Hi. very good research. I am researching a transported convict who was on the York Hulk in 1827 and then shipped to Sydney also on Marquis of Hastings. This has helped paint a vivid picture.
ReplyDeleteHi Thanks very much for this excellent research, my great grand uncle was imprisoned on this ship in 1825, he survived and returned to his native Cambridgeshire.

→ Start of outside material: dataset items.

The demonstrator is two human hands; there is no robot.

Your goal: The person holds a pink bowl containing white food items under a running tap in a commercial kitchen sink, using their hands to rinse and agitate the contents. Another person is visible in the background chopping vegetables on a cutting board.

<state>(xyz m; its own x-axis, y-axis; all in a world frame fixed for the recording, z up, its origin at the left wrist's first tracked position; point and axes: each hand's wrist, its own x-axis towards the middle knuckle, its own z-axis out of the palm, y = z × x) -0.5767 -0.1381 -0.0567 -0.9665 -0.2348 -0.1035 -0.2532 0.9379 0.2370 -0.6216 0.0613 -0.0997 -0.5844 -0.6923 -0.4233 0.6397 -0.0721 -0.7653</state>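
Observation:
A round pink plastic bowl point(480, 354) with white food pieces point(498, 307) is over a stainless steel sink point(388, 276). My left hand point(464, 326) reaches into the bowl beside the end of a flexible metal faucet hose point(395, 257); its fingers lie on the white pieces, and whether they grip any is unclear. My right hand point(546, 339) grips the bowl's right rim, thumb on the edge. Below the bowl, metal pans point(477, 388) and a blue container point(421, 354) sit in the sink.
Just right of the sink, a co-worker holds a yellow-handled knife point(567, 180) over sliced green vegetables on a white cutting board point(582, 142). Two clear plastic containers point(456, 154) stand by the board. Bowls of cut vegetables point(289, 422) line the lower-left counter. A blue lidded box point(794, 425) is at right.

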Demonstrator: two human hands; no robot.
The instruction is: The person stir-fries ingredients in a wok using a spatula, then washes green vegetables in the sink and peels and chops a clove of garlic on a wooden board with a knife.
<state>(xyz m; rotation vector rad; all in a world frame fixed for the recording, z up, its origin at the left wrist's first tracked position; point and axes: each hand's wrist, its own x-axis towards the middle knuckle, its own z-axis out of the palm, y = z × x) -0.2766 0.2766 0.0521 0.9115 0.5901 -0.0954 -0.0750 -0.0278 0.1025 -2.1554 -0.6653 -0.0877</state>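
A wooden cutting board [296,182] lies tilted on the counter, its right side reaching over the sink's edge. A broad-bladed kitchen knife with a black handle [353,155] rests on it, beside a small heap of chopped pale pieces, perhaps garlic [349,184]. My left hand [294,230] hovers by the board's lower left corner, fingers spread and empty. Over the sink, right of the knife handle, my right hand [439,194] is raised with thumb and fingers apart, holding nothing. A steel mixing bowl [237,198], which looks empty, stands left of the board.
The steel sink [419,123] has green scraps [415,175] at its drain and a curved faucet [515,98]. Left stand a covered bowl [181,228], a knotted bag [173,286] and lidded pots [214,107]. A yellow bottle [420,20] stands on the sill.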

ReplyDeleteHi thanks for this brilliant research, my great great grandfather John Kinsman is showing on the York in the 1841 census at Gosport.He was convicted for housebreaking at Bodmin assizes in 1838, he served seven years there before returning to devonport
ReplyDeleteDelighted to come across this wonderful history. One of my family, Charles Dellar, was convicted at Essex Assizes of stealing a lamb, On October 15, 1839,and was sentenced to 15 years & transportation. A letter (dated 16 January 1840) from the Secretary of State, the Marquis of Normandy, was sent to the Chairman of the Quarter Sessions asking that he review the case. However, this failed and Charles was sent to Gosport where he was placed on the prison hulk, York, on November 14, 1839; he was then shipped from England on February 20, 1840, aboard the 424 ton ship Mandarin which arrived in Van Diemens Land (Tasmania) on June 30, 1840. He received a Conditional Pardon on July 20, 1852, and was a passenger on the ship Yarra Yarra which sailed to Melbourne on August 20, 1852. He died at Redfern (now a suburb of Sydney) in 1869. No idea if he married. Interested in finding if there are any descendants.
ReplyDeleteA very useful blog, the book I am writing at the moment includes events aboard the York in January to July 1838 and this has helped me paint a clearer picture of life on board - I will reference your blog.